**How to complete this task**
State the number of lines with "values" in the listing, leaving out everything else.

▬▬▬▬▬▬▬▬▬▬

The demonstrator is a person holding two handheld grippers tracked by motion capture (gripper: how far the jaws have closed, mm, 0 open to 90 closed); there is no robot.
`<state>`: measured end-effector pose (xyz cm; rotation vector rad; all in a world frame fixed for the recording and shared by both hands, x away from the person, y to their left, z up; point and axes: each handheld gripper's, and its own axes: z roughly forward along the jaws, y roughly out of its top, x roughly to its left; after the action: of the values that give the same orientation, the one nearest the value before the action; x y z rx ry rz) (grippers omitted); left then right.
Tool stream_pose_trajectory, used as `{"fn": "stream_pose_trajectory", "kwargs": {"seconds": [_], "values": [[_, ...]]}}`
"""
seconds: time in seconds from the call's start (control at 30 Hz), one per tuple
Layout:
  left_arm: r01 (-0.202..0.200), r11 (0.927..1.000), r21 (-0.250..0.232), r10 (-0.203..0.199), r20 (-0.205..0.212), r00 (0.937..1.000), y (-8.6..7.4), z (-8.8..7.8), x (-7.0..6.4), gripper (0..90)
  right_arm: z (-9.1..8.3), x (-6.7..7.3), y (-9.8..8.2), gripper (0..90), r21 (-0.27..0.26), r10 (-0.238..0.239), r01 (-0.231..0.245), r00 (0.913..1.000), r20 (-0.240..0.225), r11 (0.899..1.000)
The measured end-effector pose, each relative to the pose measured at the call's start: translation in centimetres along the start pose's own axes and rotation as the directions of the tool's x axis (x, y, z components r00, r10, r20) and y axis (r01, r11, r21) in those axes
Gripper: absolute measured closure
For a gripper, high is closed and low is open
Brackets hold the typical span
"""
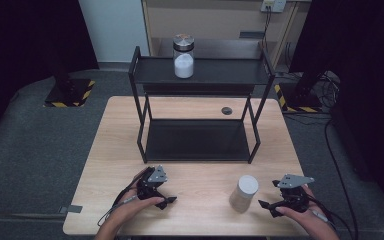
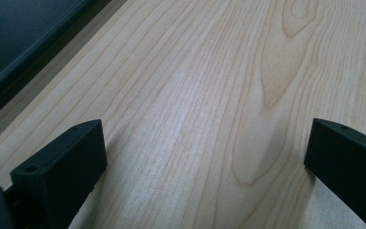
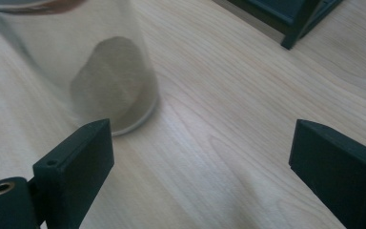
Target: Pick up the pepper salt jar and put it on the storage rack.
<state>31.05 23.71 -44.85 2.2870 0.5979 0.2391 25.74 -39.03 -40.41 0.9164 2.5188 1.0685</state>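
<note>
A clear jar [image 1: 243,192] with a pale lid stands on the wooden table [image 1: 200,112], near the front right. In the right gripper view the same jar [image 3: 90,71] holds a heap of grey-beige stuff and stands just beyond the left jaw. My right gripper [image 1: 267,197] lies to the right of that jar and points at it; its jaws [image 3: 200,157] stand wide apart over bare wood. My left gripper [image 1: 166,200] rests at the front left, open [image 2: 205,152], with nothing between its jaws. A second jar [image 1: 183,56] with white powder stands on the rack's top shelf.
A black two-tier metal rack [image 1: 200,75] stands across the middle of the table; its lower shelf [image 1: 197,140] is bare. A small dark round disc [image 1: 226,110] lies on the table behind the rack. A rack leg [image 3: 295,28] shows in the right gripper view.
</note>
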Motion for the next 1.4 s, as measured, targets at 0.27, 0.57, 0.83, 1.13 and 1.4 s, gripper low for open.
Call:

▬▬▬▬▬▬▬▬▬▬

**Output**
2